Introduction
Among the various theories presented for the killing bite technique of the iconic hypercarnivore sabertooth cat, Smilodon, one is so comprehensive as to constitute a testable hypothesis, the canine shear-bite (Akersten, 1985). This chapter takes a different approach to this question, as an engineering experiment based on the morphology of the skull, upper canine, and mandible. I use a fabricated mechanical attachment based on casts of the upper and lower dentition of Smilodon from Rancho La Brea to measure the force required to bite a suitable prey proxy, using any desired sequence conforming to a chosen bite model. Discretion is required because, limited only by the original geometry, the device can easily exceed the force of the original and do the impossible. In this experiment Bison bison bison is used as a proxy for B. bison antiquus. Bison bison antiquus is the most abundant large herbivore at Rancho La Brea, and Coltrain et al. (2004) demonstrated that bison was one of the primary prey species for both and Panthera atrox at Rancho La Brea. Since both cats shared the same prey base the smaller size of Smilodon might suggest that it was a more efficient predator.

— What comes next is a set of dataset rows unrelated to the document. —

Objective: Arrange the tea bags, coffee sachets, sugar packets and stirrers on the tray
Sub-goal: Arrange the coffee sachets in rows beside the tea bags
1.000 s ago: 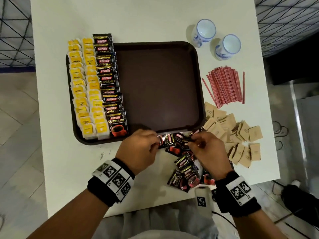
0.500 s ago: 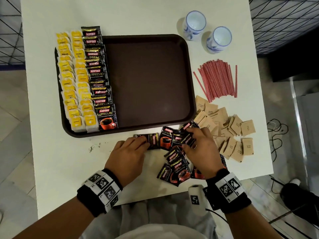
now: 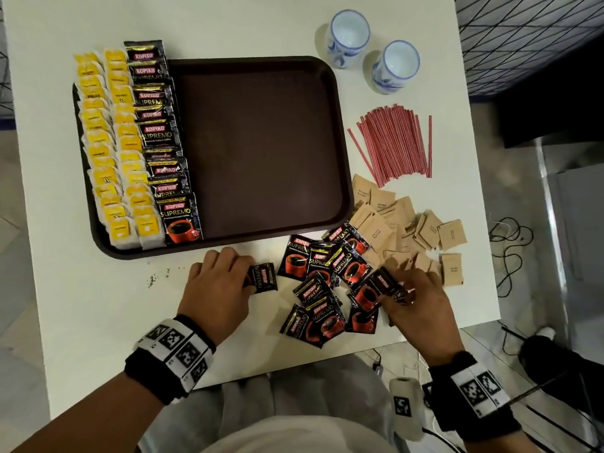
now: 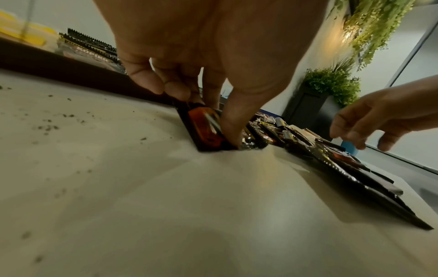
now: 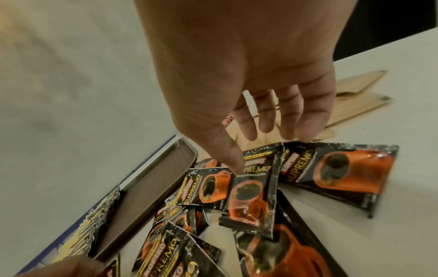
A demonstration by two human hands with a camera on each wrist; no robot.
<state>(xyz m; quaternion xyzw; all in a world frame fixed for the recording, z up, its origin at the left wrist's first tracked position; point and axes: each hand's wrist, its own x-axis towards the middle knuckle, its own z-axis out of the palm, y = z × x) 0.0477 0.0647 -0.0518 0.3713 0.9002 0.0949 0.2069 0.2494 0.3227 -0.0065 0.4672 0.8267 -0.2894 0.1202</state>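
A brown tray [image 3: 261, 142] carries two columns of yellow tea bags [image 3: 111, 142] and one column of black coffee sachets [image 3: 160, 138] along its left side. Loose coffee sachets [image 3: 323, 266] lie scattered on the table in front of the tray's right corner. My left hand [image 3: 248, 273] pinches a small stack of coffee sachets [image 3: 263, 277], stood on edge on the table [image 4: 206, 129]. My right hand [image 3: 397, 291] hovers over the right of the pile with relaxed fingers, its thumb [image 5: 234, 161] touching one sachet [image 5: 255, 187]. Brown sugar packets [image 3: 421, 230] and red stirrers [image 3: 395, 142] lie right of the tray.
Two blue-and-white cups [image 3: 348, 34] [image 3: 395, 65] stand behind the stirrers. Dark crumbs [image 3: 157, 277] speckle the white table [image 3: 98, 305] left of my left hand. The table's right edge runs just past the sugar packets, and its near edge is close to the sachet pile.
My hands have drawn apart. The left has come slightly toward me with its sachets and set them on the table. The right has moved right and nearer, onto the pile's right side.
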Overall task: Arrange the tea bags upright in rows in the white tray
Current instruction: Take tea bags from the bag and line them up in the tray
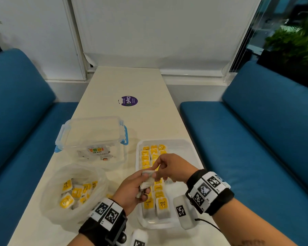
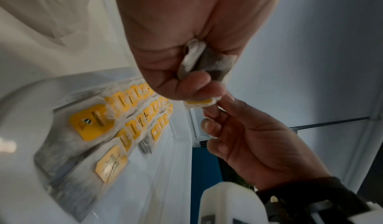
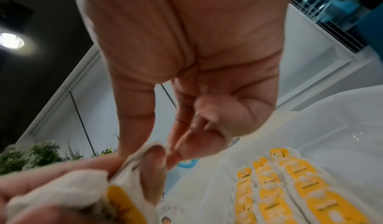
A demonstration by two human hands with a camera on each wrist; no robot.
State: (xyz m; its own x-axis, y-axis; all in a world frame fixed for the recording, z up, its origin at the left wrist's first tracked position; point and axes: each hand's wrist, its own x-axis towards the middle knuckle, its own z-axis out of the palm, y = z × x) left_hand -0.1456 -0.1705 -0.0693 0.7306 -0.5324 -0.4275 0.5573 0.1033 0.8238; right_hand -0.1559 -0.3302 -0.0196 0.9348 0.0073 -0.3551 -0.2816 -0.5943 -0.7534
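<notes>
My left hand [image 1: 146, 186] grips a small bunch of white tea bags [image 1: 148, 179] just above the near half of the white tray [image 1: 183, 148]. My right hand [image 1: 158, 166] meets it from the right, and its thumb and forefinger pinch the top edge of one tea bag [image 2: 202, 103] in that bunch. Upright tea bags with yellow tags [image 1: 154, 154] stand in rows along the tray's left side, partly hidden by both hands. In the right wrist view the bunch [image 3: 62, 188] fills the lower left, with the tray rows [image 3: 294, 186] behind.
A clear plastic bag [image 1: 52, 206] with several loose tea bags [image 1: 73, 192] lies left of the tray. Behind it stands a clear lidded box with blue clips [image 1: 92, 137]. A purple sticker [image 1: 128, 101] marks the table's middle. Blue benches [image 1: 256, 148] flank the table.
</notes>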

The Rancho La Brea collection facilitated the experiment by providing an abundant, accessible sample of Smilodon from which to select representative individuals. Smilodon (referred to variously as S. fatalis, S. floridanus, and S. californicus) has been the primary taxon used to study canine function in sabertooth cats, and the leading work on the subject has been described with sufficient detail to present a testable hypothesis. The model tested has been labeled the canine shear-bite (Akersten, 1985). Using that work for the given conditions, a machine was constructed to the dimensions and parameters of the skull, mandible, and canines of Smilodon, capable of replicating any proposed biting action, using sabers of the same size and shape as those in Smilodon. Using the bite model theories proposed to reproduce saber movement through cadavers permitted the forces required to pierce the skin and determine the resultant injury by necropsy. This permitted the required force to be determined experimentally. Bites targeting both throat and abdomen were evaluated. Freeman and Lemen, (2007) also determined canine strength experimentally. The approach used by others, such as McHenry et al. (2007), has used sophisticated FEA analysis to determine the strength of the skull, but relies on the assumption that the bite theory is correct, and the available force is adequate. We found this was not the case. Our objective to verify this theory experimentally under real world conditions, would require that the necessary force required be a comfortable margin of safety less than that of the tooth strength.
This chapter summarizes my observations based on the experimental mechanical device constructed. In addition, a summary of my observations on wear found on the upper canine is presented. My conclusion is that overall the canine shear-bite model proposed by Akersten (1985) is unworkable. It still remains the best study of the subject, however, and many insights presented in that paper are remarkably accurate. It was immediately obvious that we know a lot more about the fossil (and extant) cats than we do about the properties, elasticity, and strength of the prey and their soft tissues. The basic unanticipated experimental observation entails the extreme distortion of prey tissues as bite force is applied and the independent movement of hide and subcutaneous structures. In order to be successful, the sabertooth cat killing bite has to fatally injure an animal that is (figuratively) within an armor-like leather bag.